Target panic is just jerking the trigger on your release when you get to the spot you are trying to hit vs. one smooth motion while adding back tension to make the arrow fire.


----------



## Honeydew (Sep 22, 2015)

If a deer has has a feeling that something is up and is looking in your direction you will get busted almost every time. like the other poster said, wait until the deer puts its head down or is looking the other way. Making a good shot when a deer is tense is difficult. I don't let an arrow fly out of 12 to 15 yards...but I shoot trad and feel much better being as close as I can. Making your bow as quiet as possible will also help a lot.


----------



## quartz (Dec 16, 2013)

@nateysmith @Honeydew Thanks for the answers. I will take the bow to Wilde Arrow and see what they think about the sound level. And I will never again shoot anything but a really close distance at a deer that is looking (and maybe more importantly, listening) in my direction.


----------



## torowy (Jun 19, 2008)

The problem isn't so much your bow. Even if you get it really quiet, they will still hear your shot. The string jumping comes from when the deer is ready to run. If you are shooting at a deer that has busted you, probably hold low.


----------



## Old Fudd (Nov 24, 2007)

Deer Facing You? I've done this along time, some say to long, I won't take a face on shot. I 'feel 58lbs will bring down anything we hunt in Utah. and do a great job...


----------



## LanceS4803 (Mar 5, 2014)

Anything over 20yds and they can react. Rememer the speed of sound is around 1125 fps, give or take on temp, elevation, etc.
So, 40 and 45yds are fairly longshots (except for those hunters on TV with their own shows). Much worse when the deer are tense or alert.
I've never gone over 23yds, but that is in the East.

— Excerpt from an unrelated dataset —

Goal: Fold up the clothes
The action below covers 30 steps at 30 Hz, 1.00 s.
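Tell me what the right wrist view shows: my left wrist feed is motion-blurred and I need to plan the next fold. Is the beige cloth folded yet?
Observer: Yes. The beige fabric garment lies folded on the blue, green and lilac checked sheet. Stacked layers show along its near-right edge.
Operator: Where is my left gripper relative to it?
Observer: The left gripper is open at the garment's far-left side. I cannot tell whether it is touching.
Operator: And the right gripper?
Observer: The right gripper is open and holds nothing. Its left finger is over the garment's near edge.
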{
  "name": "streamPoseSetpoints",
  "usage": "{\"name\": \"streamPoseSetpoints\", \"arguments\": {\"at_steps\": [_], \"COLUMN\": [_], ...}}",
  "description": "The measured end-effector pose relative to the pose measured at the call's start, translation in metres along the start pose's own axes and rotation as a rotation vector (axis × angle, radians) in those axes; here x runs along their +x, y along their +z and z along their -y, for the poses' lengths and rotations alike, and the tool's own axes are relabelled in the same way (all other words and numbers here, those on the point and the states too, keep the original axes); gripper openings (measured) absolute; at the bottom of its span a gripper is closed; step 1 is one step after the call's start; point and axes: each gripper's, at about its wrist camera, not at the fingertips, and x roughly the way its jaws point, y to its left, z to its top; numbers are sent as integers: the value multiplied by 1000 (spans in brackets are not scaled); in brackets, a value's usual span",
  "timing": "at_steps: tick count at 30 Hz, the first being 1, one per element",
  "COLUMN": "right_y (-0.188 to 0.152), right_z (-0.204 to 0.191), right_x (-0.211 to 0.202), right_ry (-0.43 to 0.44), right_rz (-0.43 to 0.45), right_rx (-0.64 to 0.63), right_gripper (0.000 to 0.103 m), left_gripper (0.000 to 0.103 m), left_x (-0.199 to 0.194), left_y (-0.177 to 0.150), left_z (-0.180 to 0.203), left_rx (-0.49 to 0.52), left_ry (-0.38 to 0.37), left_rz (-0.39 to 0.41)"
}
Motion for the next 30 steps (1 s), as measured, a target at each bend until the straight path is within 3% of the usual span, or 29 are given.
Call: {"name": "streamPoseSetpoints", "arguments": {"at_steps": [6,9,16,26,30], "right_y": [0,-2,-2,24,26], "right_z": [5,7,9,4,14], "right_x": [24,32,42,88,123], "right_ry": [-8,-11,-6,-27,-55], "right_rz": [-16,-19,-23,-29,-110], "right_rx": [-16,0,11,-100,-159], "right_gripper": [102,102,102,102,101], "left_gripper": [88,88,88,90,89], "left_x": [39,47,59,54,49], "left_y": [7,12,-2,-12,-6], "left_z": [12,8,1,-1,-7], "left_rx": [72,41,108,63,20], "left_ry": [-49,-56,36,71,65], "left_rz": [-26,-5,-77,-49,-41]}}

http://www.americanhunter.org/articles/2010/7/14/the-science-of-string-jumping/


----------



## swbuckmaster (Sep 14, 2007)

35 to 45 yards is a tough spot to be in especially if a buck is looking at your way and knows somethings up. Almost every buck that has jumped my string was sitting in that range. If their closer they can't duck fast enough. If their further away the deer has a sort of delayed action because your not nessarily in the personal space so to speak. 

Things you can do to quiet your bow. In this order
1. Shoot a heavier arrow
2. Bow timed correctly
3. String stoppers 
4. String leaches
5. Proper stabalizers


----------



## EricH (May 3, 2014)

I personally think they see/hear it and there isn't much you can do if they know you are there.


----------



## quartz (Dec 16, 2013)

Thanks everyone I really appreciate the answers! I will go back to trying to improve my stalking, and consider shots over 30yds something for the future. Unless the deer's head is in the grass and there is a lot of ambient noise...


----------



## APD (Nov 16, 2008)

quartz said:


> Thanks everyone I really appreciate the answers! I will go back to trying to improve my stalking, and consider shots over 30yds something for the future. Unless the deer's head is in the grass and there is a lot of ambient noise...


i agree with those that posted before. if they're already on edge, don't shoot over 30 if they're looking. even with a fast arrow they'll have you beat. if you can wait them out, they may go back to whatever they were doing and give you an opportunity. if not, it wasn't meant to be. try a better hide or a slower stalk with better cover.

my problem seems to be getting caught out in too little cover or no clean shot in thick cover. last year i was moving from a hide to watch a big buck when some elk came walking up. i went to full draw on a knee as soon as i saw the horns. i waited out in the open for a couple minutes that way as the elk just stared me down. i unwisely took the shot when he was already on edge. turns out he followed the white rabbit and took the red pill because he pull some stuff out of the Matrix. Neo hopped out of range and looked back for a few minutes just so he was sure i knew the score. my bad, this agent won't try that one again.


----------



## quartz (Dec 16, 2013)

@APD Amazing story! And I now believe it. How long was that shot at the elk do you think?


----------



## quartz (Dec 16, 2013)

So last night I was working on my invisibility cloak, trying to let the deer come to me. Unfortunately I have so much energy, sitting still is not my idea of fun. I got fidgety and started creeping around, felt some eyes burning into my back... There was the buck staring me down. Need to learn patience.


----------



## polarbear (Aug 1, 2011)

I have the same problem Quartz. Too boring sitting and waiting, but I'm starting to learn that I will probably see more animals moving around but kill more animals sitting still.


----------



## APD (Nov 16, 2008)

quartz said:


> @APD Amazing story! And I now believe it. How long was that shot at the elk do you think?


about 60 yards out. had i not moved out of my spot, i would have had the pick of the herd. patience is a virtue that i lack in certain aspects of my life. i've learned it in some areas and have been practicing at it in others.


----------



## phorisc (Feb 2, 2011)

Just saw this thought maybe you would like it...


----------



## quartz (Dec 16, 2013)

Thanks @phorisc, good video. I forgot about the free meateater videos on youtube, looks like I have some new ones to watch!


----------



## LanceS4803 (Mar 5, 2014)

Same here, Quartz.
I've been watching a lot of Steve's videos.


----------